- **Instructions to follow**:
Output only this range of the data below: the line that contains "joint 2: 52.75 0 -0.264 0" through the final line, both ends included, each retyped exactly.

^^^^^^^^^^^^^^^^

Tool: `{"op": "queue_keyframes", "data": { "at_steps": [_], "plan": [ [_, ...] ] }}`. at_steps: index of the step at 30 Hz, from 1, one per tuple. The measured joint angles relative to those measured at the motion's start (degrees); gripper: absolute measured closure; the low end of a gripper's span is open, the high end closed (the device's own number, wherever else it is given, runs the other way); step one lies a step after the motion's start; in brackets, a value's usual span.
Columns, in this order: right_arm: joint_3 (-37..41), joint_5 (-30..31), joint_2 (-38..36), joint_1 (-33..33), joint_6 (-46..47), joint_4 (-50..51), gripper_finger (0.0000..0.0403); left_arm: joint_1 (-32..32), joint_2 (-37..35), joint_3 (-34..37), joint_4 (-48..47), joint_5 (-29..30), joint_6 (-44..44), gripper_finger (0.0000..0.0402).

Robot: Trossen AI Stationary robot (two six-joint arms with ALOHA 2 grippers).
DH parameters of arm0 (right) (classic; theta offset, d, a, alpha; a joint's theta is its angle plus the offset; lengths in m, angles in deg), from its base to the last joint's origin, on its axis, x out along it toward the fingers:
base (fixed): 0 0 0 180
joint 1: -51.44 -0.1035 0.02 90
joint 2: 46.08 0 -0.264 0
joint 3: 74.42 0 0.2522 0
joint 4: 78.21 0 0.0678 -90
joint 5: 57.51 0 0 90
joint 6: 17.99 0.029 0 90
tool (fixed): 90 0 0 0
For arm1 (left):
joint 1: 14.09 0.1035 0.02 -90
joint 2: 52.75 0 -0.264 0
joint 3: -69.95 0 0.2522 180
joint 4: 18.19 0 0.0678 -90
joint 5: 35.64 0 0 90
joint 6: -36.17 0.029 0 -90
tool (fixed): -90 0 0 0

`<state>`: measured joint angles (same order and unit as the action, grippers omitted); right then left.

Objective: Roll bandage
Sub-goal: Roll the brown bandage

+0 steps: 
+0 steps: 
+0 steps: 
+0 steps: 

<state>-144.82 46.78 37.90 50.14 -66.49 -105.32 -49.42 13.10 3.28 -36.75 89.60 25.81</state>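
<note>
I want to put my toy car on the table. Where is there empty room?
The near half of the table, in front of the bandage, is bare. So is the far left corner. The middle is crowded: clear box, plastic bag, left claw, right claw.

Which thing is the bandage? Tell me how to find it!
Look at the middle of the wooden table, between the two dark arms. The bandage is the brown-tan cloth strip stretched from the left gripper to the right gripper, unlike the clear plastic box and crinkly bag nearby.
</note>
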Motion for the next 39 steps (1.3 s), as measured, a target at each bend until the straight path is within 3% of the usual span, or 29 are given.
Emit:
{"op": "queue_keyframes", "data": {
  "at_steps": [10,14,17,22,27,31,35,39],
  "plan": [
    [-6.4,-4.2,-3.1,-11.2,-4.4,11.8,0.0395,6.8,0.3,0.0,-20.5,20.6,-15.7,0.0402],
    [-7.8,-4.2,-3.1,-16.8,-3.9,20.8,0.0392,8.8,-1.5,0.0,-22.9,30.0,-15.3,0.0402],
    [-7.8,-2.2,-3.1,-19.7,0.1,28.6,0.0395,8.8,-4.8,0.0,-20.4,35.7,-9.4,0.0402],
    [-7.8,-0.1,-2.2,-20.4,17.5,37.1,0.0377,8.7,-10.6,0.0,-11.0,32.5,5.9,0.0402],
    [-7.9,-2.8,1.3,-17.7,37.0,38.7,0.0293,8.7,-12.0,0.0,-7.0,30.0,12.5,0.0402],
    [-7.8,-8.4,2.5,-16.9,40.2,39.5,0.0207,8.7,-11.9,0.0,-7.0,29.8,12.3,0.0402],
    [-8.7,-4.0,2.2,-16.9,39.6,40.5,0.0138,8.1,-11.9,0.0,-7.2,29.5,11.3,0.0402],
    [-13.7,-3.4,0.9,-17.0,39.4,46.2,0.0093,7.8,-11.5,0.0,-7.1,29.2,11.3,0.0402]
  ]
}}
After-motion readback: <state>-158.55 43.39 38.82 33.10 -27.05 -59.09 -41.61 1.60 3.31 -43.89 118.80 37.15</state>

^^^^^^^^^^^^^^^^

- **Solution below**:
joint 2: 52.75 0 -0.264 0
joint 3: -69.95 0 0.2522 180
joint 4: 18.19 0 0.0678 -90
joint 5: 35.64 0 0 90
joint 6: -36.17 0.029 0 -90
tool (fixed): -90 0 0 0

`<state>`: measured joint angles (same order and unit as the action, grippers omitted); right then left.

Objective: Roll bandage
Sub-goal: Roll the brown bandage

+0 steps: 
+0 steps: 
+0 steps: 
+0 steps: 

<state>-144.82 46.78 37.90 50.14 -66.49 -105.32 -49.42 13.10 3.28 -36.75 89.60 25.81</state>
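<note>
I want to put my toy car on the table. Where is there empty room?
The near half of the table, in front of the bandage, is bare. So is the far left corner. The middle is crowded: clear box, plastic bag, left claw, right claw.

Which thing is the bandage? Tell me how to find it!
Look at the middle of the wooden table, between the two dark arms. The bandage is the brown-tan cloth strip stretched from the left gripper to the right gripper, unlike the clear plastic box and crinkly bag nearby.
</note>
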Motion for the next 39 steps (1.3 s), as measured, a target at each bend until the straight path is within 3% of the usual span, or 29 are given.
Emit:
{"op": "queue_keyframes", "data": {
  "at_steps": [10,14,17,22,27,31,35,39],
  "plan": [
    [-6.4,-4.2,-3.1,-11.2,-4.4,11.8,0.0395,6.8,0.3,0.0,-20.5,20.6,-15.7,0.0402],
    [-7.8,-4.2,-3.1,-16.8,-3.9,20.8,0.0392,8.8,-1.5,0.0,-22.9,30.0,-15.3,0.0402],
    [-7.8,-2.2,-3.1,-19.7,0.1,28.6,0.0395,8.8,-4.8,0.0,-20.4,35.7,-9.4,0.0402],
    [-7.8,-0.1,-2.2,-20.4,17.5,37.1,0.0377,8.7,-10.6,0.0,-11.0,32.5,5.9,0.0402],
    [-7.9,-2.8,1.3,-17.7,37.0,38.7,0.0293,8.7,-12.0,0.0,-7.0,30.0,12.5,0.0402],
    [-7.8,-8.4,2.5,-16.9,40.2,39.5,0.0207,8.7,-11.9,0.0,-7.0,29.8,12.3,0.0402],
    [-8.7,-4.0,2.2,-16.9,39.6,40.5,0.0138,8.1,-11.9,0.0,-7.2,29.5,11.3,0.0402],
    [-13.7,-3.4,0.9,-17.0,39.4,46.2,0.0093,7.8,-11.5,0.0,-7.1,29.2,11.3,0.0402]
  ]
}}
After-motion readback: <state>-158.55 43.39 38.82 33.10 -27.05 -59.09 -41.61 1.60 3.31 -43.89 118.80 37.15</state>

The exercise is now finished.